Des allocations familiales comme celles que propose la Coalition avenir Québec (CAQ) ont peu de chances de stimuler la fécondité des Québécoises à long terme, croit Céline Le Bourdais, démographe et sociologue à l’Université McGill.

«Les familles nombreuses vont être heureuses et celles qui étaient sur le bord d’avoir un deuxième ou un troisième enfant vont peut-être en profiter pour passer à l’action tout de suite. Mais si l’objectif de la CAQ est d’augmenter la natalité à long terme, je ne suis pas sûre que ça va fonctionner.»

Mme Le Bourdais explique que les montants proposés par la CAQ sont loin de «rembourser ce que coûte le fait d’avoir un enfant». La conjoncture économique et le contexte social pourraient par exemple avoir plus d’incidence sur le choix des couples québécois. 

«Bébé-bonus»

L’histoire démontre également que le programme de «bébé-bonus», instauré par le gouvernement libéral de Robert Bourassa entre 1988 et 1997, n’a pas eu pour effet d’augmenter le nombre de familles nombreuses au Québec en bout de ligne. «L’emphase était mise à l’époque sur le troisième enfant et les suivants. Il y a eu ce qu’on appelle un effet de calendrier.
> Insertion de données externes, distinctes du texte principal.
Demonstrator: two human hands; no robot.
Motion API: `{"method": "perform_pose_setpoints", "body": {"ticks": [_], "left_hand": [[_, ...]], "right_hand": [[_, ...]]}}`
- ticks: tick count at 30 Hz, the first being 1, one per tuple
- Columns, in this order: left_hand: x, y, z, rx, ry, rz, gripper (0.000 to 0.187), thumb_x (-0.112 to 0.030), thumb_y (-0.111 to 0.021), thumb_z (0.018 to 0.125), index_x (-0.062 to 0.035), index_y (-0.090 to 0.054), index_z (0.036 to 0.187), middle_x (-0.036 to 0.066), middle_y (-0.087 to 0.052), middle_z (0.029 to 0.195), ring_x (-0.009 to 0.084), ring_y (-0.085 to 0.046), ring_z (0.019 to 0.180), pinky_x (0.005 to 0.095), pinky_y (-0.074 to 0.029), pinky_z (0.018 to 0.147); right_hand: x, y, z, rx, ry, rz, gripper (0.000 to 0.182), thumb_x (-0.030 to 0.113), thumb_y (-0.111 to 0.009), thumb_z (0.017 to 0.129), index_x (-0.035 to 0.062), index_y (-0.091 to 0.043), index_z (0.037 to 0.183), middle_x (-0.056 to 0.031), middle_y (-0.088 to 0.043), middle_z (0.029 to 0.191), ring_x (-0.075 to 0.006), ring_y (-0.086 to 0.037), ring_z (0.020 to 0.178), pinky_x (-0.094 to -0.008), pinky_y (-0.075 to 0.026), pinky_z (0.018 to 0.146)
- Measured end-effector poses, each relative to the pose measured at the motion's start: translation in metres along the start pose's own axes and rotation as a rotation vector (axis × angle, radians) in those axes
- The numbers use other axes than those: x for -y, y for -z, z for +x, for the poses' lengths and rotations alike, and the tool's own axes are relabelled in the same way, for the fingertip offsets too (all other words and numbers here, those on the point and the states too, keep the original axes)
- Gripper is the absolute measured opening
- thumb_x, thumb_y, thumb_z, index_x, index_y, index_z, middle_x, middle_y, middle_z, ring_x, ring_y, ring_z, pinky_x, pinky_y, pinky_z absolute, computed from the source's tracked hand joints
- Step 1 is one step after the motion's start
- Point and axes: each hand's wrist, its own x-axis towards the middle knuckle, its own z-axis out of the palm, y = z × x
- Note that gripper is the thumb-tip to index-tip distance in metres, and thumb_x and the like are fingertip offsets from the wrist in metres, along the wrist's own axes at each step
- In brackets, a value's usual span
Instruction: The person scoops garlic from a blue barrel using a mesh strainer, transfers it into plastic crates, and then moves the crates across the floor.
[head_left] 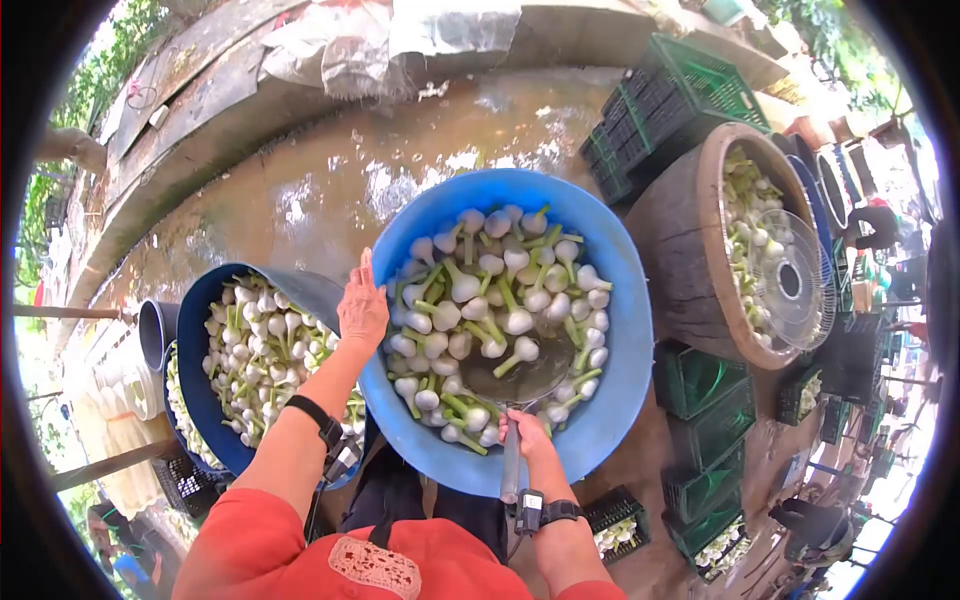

Les familles qui en voulaient plusieurs ont eu leurs enfants plus vite», explique Mme Le Bourdais. 

La CAQ se dissocie toutefois de ce programme et soutient que ses allocations familiales visent à aider les familles de façon plus équitable. 

La création d’un meilleur congé de maternité et parental a aussi eu son effet au milieu des années 2000, mais encore là, le contexte économique pourrait avoir eu de l’influence. Le taux de fécondité a connu un sommet de 1,73 enfant par femme en 2008 et en 2009. Mais il est en baisse depuis et s’établit à 1,54 enfant par femme en 2017. 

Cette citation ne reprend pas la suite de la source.